§ Directions for this task
Write out the following listing's lines from the one with "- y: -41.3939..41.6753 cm" to the one with "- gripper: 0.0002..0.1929", exactly, with both included and no others.

§ Entries provided
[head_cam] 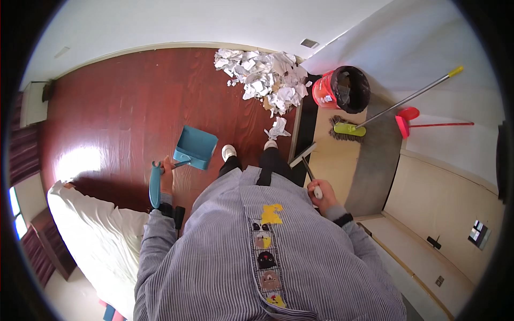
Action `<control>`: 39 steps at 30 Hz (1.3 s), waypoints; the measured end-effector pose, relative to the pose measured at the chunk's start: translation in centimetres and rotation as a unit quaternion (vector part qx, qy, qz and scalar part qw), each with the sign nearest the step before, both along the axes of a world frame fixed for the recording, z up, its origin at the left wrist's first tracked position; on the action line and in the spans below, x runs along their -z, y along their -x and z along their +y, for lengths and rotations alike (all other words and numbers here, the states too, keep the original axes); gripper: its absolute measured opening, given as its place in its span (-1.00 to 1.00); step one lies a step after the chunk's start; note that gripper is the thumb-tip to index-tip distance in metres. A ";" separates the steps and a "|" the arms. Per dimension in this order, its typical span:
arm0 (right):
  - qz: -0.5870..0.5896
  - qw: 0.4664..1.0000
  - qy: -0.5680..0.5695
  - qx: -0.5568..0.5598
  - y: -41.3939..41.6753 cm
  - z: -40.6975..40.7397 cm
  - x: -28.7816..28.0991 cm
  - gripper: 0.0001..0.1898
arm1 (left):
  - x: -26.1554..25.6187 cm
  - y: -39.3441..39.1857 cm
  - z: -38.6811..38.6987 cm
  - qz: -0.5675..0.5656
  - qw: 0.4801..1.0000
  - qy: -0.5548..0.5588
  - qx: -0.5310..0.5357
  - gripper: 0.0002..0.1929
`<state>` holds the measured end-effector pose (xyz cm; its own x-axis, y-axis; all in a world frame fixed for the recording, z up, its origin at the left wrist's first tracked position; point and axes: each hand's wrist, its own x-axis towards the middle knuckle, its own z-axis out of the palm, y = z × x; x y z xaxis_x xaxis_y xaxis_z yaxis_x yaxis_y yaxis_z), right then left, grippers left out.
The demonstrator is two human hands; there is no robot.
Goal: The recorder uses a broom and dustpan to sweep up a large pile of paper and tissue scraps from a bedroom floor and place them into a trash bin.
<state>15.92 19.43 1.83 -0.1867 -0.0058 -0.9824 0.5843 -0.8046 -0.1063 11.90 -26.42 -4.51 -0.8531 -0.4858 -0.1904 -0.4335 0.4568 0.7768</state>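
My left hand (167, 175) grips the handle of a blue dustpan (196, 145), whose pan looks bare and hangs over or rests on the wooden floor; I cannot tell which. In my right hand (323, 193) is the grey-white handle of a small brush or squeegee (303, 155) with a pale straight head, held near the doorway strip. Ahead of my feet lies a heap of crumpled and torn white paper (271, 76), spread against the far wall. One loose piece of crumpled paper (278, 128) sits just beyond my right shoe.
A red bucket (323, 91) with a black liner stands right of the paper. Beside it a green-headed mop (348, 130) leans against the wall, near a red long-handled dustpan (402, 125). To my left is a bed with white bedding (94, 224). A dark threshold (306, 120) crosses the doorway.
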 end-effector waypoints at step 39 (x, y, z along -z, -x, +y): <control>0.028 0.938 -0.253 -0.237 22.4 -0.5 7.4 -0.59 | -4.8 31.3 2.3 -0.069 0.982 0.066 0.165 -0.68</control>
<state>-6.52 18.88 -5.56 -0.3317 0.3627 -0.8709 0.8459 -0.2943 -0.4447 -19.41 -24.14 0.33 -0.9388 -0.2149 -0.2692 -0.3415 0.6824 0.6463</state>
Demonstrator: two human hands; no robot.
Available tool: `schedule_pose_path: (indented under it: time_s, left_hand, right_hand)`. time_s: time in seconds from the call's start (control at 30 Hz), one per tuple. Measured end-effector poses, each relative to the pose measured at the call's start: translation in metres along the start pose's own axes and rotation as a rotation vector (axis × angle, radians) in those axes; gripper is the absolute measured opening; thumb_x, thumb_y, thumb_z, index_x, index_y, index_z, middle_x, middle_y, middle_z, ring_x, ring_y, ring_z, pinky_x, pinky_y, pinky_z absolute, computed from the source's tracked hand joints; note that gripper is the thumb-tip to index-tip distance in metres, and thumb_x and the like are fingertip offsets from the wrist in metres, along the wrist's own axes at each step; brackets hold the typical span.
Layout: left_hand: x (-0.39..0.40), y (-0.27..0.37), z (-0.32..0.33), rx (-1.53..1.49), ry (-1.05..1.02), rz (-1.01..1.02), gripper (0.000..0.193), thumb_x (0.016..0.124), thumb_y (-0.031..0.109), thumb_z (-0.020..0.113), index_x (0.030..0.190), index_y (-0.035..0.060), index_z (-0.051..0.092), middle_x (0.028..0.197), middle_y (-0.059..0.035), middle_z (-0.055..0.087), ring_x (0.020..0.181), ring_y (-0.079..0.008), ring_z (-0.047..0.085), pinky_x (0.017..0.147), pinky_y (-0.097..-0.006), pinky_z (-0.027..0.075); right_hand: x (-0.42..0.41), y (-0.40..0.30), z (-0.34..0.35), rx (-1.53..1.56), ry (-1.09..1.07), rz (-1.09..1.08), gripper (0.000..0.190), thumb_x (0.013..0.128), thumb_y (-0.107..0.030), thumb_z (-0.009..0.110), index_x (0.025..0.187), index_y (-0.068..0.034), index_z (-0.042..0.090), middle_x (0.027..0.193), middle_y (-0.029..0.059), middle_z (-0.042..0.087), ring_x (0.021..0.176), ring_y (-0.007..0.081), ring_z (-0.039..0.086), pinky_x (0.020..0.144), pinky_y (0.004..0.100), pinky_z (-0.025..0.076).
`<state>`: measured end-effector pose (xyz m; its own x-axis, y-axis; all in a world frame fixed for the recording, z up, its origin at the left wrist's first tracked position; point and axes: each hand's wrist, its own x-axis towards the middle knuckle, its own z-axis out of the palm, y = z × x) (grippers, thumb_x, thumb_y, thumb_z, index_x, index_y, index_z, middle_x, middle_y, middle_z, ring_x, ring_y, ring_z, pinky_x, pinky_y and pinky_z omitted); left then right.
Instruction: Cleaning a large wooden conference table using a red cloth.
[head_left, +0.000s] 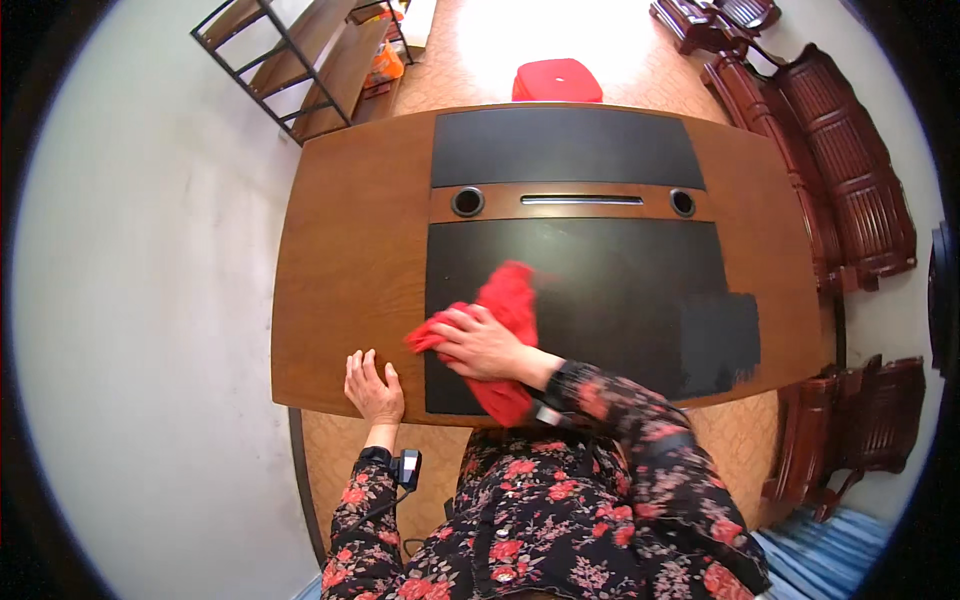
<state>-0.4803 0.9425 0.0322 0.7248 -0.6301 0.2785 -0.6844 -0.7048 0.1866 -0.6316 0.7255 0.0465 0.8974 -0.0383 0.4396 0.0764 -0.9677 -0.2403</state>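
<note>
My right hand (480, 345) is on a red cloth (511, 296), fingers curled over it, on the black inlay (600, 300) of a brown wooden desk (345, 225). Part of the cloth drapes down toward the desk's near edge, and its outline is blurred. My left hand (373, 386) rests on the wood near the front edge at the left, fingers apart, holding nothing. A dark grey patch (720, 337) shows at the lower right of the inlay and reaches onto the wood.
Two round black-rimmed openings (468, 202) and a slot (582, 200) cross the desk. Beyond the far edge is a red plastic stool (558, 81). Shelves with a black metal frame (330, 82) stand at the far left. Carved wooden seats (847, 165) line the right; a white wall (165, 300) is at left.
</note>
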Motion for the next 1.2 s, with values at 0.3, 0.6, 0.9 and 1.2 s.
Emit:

§ Answer below
  - y: -41.3939..41.6753 cm
  - z: -40.6975..40.7397 cm
  - x: -28.7816..28.0991 cm
  - gripper: 0.0001..0.1898
arm1 (left):
  - x: -26.1554..25.6187 cm
  - y: -39.3441..39.1857 cm
  - z: -38.6811..38.6987 cm
  - qz: -0.5675..0.5656
  - qw: 0.4801..1.0000
  - qy: -0.5548..0.5588
  - qx: -0.5310..0.5357
  - gripper: 0.0002..0.1929

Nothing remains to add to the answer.